Friday, February 24, 2012

picking the shorts

With the Oscars ceremony just two days away, it's time once again to offer up some thoughts on the Academy Award-nominated films! This year I'm going to focus on the three categories of short films: live action, animated, and documentary. I've been increasingly drawn to the shorts in recent years, and I wish they could be given more exposure. That said, it's great to know there's been significant effort on the part of Shorts International, which coordinates licensing rights, to get the films onto as many movie screens as possible in the weeks before Oscar night. (They're also mostly available on iTunes and through various video-on-demand systems.) If you have a chance to check them out, do! If not, at least my picks should help you out in your Oscar pool...


Should win: Tuba Atlantic
When a curmudgeonly old Norwegian living on the rocky North Atlantic coast finds out he has only six days to live, he receives a visit from a "death angel," a young woman charged with seeing him through his final days. In the days that follow, she manages to coax from him the secret behind the mysterious giant tuba he's built next to his house. I loved this film for being at once quirky, funny, and tender. I hope it wins!
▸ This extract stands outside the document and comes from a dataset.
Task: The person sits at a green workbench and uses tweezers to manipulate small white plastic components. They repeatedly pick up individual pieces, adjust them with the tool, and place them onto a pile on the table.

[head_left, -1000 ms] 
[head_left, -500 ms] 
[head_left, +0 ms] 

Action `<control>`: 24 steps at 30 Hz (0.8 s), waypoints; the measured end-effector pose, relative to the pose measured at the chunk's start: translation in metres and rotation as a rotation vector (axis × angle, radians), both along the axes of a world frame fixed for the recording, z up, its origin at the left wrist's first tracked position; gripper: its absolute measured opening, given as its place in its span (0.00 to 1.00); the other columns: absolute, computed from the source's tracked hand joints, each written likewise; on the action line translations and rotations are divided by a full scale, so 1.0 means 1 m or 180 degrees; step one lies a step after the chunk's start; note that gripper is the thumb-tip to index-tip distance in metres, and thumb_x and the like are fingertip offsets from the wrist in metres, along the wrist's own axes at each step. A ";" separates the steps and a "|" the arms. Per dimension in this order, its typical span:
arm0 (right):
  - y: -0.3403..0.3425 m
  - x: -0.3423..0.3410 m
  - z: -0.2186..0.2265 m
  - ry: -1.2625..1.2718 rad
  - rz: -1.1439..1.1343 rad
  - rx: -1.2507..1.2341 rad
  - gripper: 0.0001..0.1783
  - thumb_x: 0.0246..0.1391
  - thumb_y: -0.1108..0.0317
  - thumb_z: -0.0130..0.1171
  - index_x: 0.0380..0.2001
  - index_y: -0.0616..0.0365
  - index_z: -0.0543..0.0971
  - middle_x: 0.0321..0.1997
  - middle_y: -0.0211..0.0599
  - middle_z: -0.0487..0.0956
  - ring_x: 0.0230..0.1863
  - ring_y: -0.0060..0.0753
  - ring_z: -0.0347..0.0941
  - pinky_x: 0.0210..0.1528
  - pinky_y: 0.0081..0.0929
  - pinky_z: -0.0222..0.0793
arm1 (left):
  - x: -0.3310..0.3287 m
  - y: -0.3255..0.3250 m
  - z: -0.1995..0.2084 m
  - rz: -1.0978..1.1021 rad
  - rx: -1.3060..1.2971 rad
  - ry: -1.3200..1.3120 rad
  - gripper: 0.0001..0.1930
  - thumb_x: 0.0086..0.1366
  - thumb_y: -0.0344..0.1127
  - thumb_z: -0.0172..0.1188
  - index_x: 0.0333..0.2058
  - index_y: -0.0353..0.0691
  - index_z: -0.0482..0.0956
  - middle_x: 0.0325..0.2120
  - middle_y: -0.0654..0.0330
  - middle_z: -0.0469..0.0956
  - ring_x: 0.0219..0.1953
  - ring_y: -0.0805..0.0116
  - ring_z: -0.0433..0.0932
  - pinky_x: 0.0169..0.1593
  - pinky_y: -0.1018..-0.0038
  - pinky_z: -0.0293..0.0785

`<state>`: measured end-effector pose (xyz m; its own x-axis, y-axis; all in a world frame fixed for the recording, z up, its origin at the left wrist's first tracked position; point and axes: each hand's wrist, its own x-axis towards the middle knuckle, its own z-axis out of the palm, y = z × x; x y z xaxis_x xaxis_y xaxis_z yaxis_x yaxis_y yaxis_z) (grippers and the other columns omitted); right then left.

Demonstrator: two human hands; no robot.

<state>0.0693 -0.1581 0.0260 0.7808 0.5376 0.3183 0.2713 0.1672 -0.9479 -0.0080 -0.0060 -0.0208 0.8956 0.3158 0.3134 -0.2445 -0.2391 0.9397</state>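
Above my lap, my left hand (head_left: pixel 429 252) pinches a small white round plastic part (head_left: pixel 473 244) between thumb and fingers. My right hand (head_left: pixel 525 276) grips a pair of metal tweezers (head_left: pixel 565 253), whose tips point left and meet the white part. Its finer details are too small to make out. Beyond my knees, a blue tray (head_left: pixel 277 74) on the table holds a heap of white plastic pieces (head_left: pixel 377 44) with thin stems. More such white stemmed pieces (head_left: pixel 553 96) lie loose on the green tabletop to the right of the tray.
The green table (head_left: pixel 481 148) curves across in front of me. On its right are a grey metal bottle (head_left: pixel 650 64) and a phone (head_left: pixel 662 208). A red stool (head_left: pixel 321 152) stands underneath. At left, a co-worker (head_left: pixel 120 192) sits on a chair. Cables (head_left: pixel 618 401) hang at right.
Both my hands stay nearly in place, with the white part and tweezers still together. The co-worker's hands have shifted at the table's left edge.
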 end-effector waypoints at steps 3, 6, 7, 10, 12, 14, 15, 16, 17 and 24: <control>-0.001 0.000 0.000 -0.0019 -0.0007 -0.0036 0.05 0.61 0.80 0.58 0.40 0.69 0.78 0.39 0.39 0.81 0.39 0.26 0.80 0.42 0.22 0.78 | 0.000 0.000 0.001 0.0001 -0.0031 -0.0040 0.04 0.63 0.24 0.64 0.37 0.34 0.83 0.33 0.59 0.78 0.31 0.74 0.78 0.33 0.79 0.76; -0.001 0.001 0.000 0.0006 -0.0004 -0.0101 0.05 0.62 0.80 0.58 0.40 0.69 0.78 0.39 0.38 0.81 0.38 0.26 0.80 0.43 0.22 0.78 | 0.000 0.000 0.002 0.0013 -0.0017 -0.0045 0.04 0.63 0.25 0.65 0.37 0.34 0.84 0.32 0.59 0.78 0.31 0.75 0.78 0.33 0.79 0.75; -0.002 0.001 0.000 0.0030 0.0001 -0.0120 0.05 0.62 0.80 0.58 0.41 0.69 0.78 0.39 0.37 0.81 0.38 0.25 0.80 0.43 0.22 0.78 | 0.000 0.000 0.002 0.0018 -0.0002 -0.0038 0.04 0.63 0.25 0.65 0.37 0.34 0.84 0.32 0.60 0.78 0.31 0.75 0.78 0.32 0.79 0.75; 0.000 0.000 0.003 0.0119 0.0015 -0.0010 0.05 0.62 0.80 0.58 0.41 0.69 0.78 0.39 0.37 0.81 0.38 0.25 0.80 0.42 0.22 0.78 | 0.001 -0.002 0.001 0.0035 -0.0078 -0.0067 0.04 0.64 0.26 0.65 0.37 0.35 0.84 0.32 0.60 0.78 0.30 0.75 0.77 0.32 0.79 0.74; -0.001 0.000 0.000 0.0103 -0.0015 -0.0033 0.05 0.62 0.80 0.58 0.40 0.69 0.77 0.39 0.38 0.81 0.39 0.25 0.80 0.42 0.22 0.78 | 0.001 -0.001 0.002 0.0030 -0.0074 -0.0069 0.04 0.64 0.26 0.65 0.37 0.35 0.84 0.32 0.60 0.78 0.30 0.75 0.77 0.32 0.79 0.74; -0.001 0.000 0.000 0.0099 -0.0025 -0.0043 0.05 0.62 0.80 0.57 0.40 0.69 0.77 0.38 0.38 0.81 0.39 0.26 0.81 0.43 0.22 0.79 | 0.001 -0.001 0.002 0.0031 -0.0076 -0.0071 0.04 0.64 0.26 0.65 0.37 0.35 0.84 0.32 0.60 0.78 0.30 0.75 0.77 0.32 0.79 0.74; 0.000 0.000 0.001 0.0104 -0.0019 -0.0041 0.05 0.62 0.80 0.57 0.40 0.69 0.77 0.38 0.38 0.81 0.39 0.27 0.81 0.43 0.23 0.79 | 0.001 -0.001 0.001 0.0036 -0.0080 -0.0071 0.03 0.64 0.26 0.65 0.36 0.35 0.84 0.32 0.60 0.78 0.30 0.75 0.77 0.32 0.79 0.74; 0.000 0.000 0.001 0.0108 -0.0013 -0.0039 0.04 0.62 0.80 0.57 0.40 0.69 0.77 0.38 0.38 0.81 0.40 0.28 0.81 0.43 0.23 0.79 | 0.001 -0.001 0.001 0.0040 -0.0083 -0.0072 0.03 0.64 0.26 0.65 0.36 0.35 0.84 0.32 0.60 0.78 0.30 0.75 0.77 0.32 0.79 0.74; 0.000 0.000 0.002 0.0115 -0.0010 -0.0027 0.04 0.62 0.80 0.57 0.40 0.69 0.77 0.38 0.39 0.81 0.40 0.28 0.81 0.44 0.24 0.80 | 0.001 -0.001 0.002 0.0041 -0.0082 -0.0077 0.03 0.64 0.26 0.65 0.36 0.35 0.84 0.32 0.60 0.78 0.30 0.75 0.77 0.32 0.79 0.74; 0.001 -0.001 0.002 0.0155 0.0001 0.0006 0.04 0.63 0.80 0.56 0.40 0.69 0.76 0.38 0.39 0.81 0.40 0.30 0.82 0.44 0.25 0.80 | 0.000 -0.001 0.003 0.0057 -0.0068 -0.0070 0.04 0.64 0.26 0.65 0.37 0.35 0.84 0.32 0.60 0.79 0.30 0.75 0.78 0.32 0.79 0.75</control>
Will win: Time Freak The live action short subjects are always extremely varied: you have foreign films mixed with more home-grown material, and the topics range from super-dramatic to highly comedic or otherwise in-your-face. In recent years the Academy voters seem to have gone with more upbeat American pickings in this category. That would describe 2011's Time Freak, a cute film about a Brooklyn man who decides to use his time machine to relive events from his very recent past. I won't be completely surprised if the voters decide to go for something more dramatic this year, but I'm calling Time Freak as the favorite.


Should win: Saving Face
In many ways, this short documentary is not easy to watch. It tells of the horrific trend in South Asia in which abusive men—often with the help of their families—maim women and girls with corrosive acid. It's impossible not to be affected by the damaged faces of some of the women shown in the film, but the point here is that this isn't some made up tale; these attacks have become an accepted part of the male-dominated cultures in which they occur. Stepping in to help is a Pakistani-born plastic surgeon who, like the rest of us, cannot fathom how such horror could be perpetuated in his home country. The film follows several of the victims he treats and documents new legal challenges to the penal codes for men accused in such attacks. As unlikely as it seems, there's a bright ending to Saving Face, which is eye-opening in more ways than one.

Will win: Saving Face This is a tough category this year. Much ado has been made about the Iraq War short Incident in New Baghdad, which details the now infamous 2007 helicopter shootings of unarmed civilians and two Reuters journalists through the eyes of one of the American soldiers on the ground, Ethan McCord. McCord has apparently received death threats for appearing in the film, in which he recounts his experience and expresses deep reservations about the Iraq mission and the American military in general. The Tsunami and the Cherry Blossom is another powerful film about the complete destruction of one Japanese city in the wake of last year's tsunami disaster, and I wouldn't be surprised to see that one come away with the statuette. But the Academy seems to have a soft spot for "hopeful intervention" short docs, and this year's offering on that front is a great one, so I'm going with Saving Face.


Should win: Wild Life
I loved this rare bird of a film, which tells the story of a Briton who transplants himself to the Canadian frontier. The unusual duck-out-of-water story is supported by gorgeous animation, which comes off like a moving painting. Add to this the fact the protagonist's plight is compared throughout the film to that of a comet, and you've got a winner in my eyes.

Will win: The Fantastic Flying Books of Mr. Morris Lessmore It's difficult to summarize this tale, which takes cues from both The Wizard of Oz and Fantasia. At its core, The Fantastic Flying Books... is a heartwarming story of a man in search of himself. The film reminds us all of the power of literature and of the tendency of fictional characters to enter our lives and become our friends. It's an imaginative piece that tugs at the heartstrings and is, in my view, the only real contender to take home the Oscar.